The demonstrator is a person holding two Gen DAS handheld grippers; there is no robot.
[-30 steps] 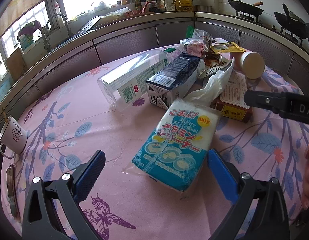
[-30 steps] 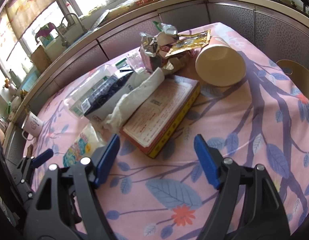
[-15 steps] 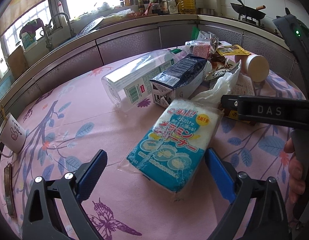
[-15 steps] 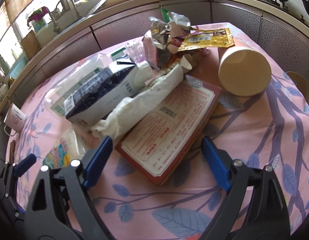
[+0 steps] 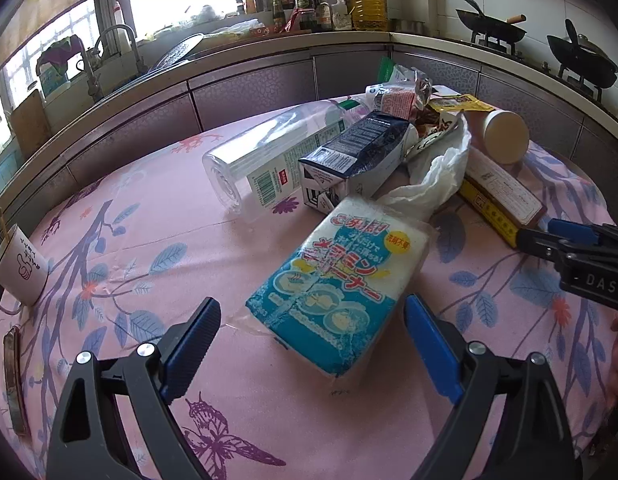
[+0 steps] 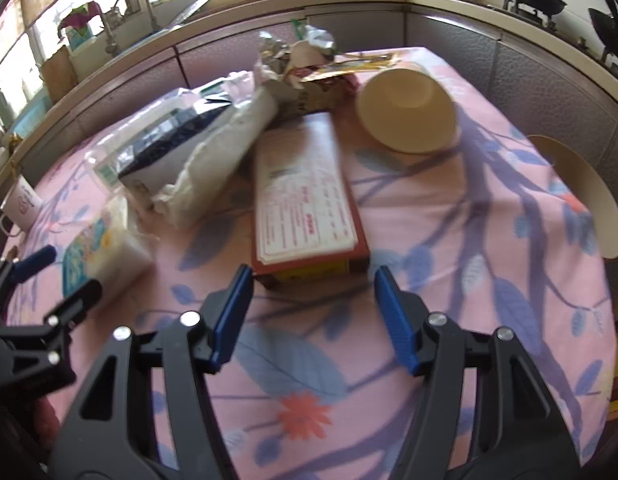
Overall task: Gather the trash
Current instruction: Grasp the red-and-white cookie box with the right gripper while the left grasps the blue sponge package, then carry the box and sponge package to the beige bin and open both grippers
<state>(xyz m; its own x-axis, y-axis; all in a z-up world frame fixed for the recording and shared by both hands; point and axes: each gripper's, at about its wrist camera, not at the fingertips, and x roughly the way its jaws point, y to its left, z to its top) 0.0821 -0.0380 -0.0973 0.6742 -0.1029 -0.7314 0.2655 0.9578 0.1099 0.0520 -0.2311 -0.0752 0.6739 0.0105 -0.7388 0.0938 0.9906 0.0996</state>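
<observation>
Trash lies on a pink floral tablecloth (image 5: pixel 157 248). A blue and white sponge pack (image 5: pixel 337 280) lies just ahead of my open left gripper (image 5: pixel 309 320). Behind it are a clear plastic bottle (image 5: pixel 269 160), a dark milk carton (image 5: pixel 357 156), a white plastic bag (image 5: pixel 437 176), a flat red and yellow box (image 6: pixel 305 204) and a tipped paper cup (image 6: pixel 409 112). My right gripper (image 6: pixel 313 292) is open, its fingertips just short of the near end of the flat box. It also shows at the right edge of the left wrist view (image 5: pixel 569 240).
A white mug (image 5: pixel 21 268) stands at the table's left edge. Crumpled foil wrappers and a yellow packet (image 6: pixel 309 52) lie at the far side. A round stool seat (image 6: pixel 581 192) sits past the right edge. Kitchen counter, sink and woks ring the table.
My right gripper has swung right and forward, so the flat box now lies straight ahead between its fingers. My left gripper has stayed near the sponge pack, shifting slightly.
</observation>
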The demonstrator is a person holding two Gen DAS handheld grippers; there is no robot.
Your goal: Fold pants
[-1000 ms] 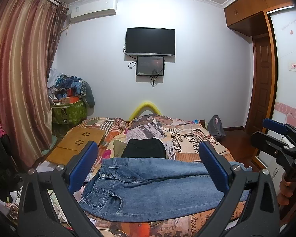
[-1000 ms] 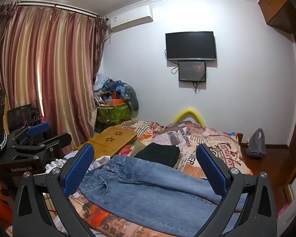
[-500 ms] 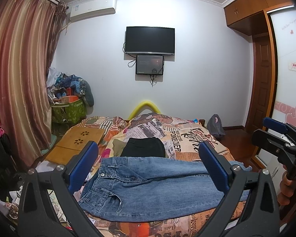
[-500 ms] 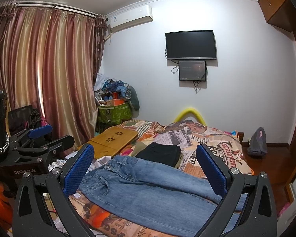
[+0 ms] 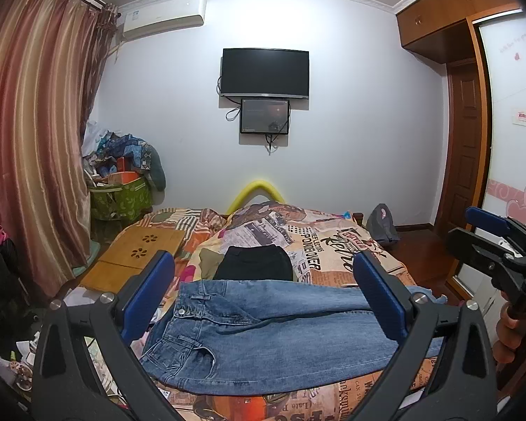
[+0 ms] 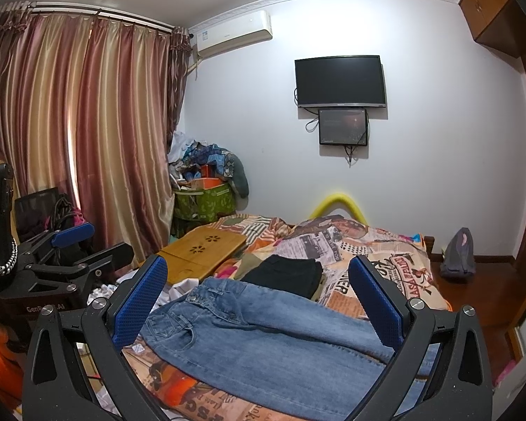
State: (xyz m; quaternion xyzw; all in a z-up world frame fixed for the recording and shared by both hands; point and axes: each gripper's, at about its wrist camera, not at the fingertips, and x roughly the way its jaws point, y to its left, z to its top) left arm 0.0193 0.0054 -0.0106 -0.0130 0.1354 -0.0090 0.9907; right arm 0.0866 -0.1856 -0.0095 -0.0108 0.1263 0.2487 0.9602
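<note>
Both wrist views face a bed covered by a patchwork quilt printed with newspaper motifs point(image 5: 333, 245). A pair of blue denim jeans point(image 5: 280, 329) lies flat across the near end of the quilt, waistband toward the left side of both views and legs running to the right; 1 leg appears laid over the other lengthwise, though the hems are hidden behind the gripper frames. A folded black garment point(image 5: 254, 263) rests on the quilt just beyond the jeans, overlapping an olive-green cloth beneath it. A light wooden lap table with flower-shaped cut-outs point(image 5: 140, 249) sits on the bed to the left.

The left gripper with blue rubber pads point(image 5: 263, 301) hangs above the near edge of the bed, its jaws spread wide and holding nothing. The right gripper with blue rubber pads point(image 6: 257, 303) is likewise poised over the jeans, jaws spread wide and empty. Each gripper also appears at the margin of the other's view, the right one with part of the person's hand point(image 5: 508, 336) on its handle.

Progress, as judged from the layout: the jeans are spread and apparently halved leg on leg, but no crosswise fold is visible. Remaining work would be to grasp the hem end or the waistband and bring 1 toward the other, probably in 1 or 2 folds.
</note>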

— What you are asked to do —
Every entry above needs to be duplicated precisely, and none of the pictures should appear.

— Output of the task —
The demonstrator is a person holding two Gen DAS handheld grippers; there is no robot.
[-30 steps] 
[-30 steps] 
[-15 steps] 
[-15 steps] 
[+0 steps] 
[+0 steps] 
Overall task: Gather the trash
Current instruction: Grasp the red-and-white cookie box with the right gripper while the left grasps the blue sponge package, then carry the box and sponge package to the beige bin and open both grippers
<state>(xyz m; its own x-axis, y-axis; all in a z-up world frame fixed for the recording and shared by both hands; point and axes: each gripper's, at about its wrist camera, not at the fingertips, and x roughly the way its jaws point, y to its left, z to its top) 0.0821 -0.0380 -0.0973 0.6742 -0.1029 -0.7314 0.2655 0.9578 0.1099 0.0520 -0.2311 -0.0752 0.6739 0.0105 -0.7388 0.0938 0.9906 0.0996</state>
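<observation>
Trash lies on a pink floral tablecloth (image 5: pixel 157 248). A blue and white sponge pack (image 5: pixel 337 280) lies just ahead of my open left gripper (image 5: pixel 309 320). Behind it are a clear plastic bottle (image 5: pixel 269 160), a dark milk carton (image 5: pixel 357 156), a white plastic bag (image 5: pixel 437 176), a flat red and yellow box (image 6: pixel 305 204) and a tipped paper cup (image 6: pixel 409 112). My right gripper (image 6: pixel 313 292) is open, its fingertips just short of the near end of the flat box. It also shows at the right edge of the left wrist view (image 5: pixel 569 240).
A white mug (image 5: pixel 21 268) stands at the table's left edge. Crumpled foil wrappers and a yellow packet (image 6: pixel 309 52) lie at the far side. A round stool seat (image 6: pixel 581 192) sits past the right edge. Kitchen counter, sink and woks ring the table.
My right gripper has swung right and forward, so the flat box now lies straight ahead between its fingers. My left gripper has stayed near the sponge pack, shifting slightly.
</observation>
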The demonstrator is a person holding two Gen DAS handheld grippers; there is no robot.
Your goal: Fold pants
[-1000 ms] 
[-1000 ms] 
[-500 ms] 
[-500 ms] 
[+0 ms] 
[+0 ms] 
State: (xyz m; quaternion xyzw; all in a z-up world frame fixed for the recording and shared by both hands; point and axes: each gripper's, at about its wrist camera, not at the fingertips, and x roughly the way its jaws point, y to its left, z to its top) left arm 0.0193 0.0054 -0.0106 -0.0130 0.1354 -0.0090 0.9907; right arm 0.0866 -0.1856 -0.0095 -0.0108 0.1263 0.2487 0.9602
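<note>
Both wrist views face a bed covered by a patchwork quilt printed with newspaper motifs point(image 5: 333, 245). A pair of blue denim jeans point(image 5: 280, 329) lies flat across the near end of the quilt, waistband toward the left side of both views and legs running to the right; 1 leg appears laid over the other lengthwise, though the hems are hidden behind the gripper frames. A folded black garment point(image 5: 254, 263) rests on the quilt just beyond the jeans, overlapping an olive-green cloth beneath it. A light wooden lap table with flower-shaped cut-outs point(image 5: 140, 249) sits on the bed to the left.

The left gripper with blue rubber pads point(image 5: 263, 301) hangs above the near edge of the bed, its jaws spread wide and holding nothing. The right gripper with blue rubber pads point(image 6: 257, 303) is likewise poised over the jeans, jaws spread wide and empty. Each gripper also appears at the margin of the other's view, the right one with part of the person's hand point(image 5: 508, 336) on its handle.

Progress, as judged from the layout: the jeans are spread and apparently halved leg on leg, but no crosswise fold is visible. Remaining work would be to grasp the hem end or the waistband and bring 1 toward the other, probably in 1 or 2 folds.
</note>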

This output is now complete.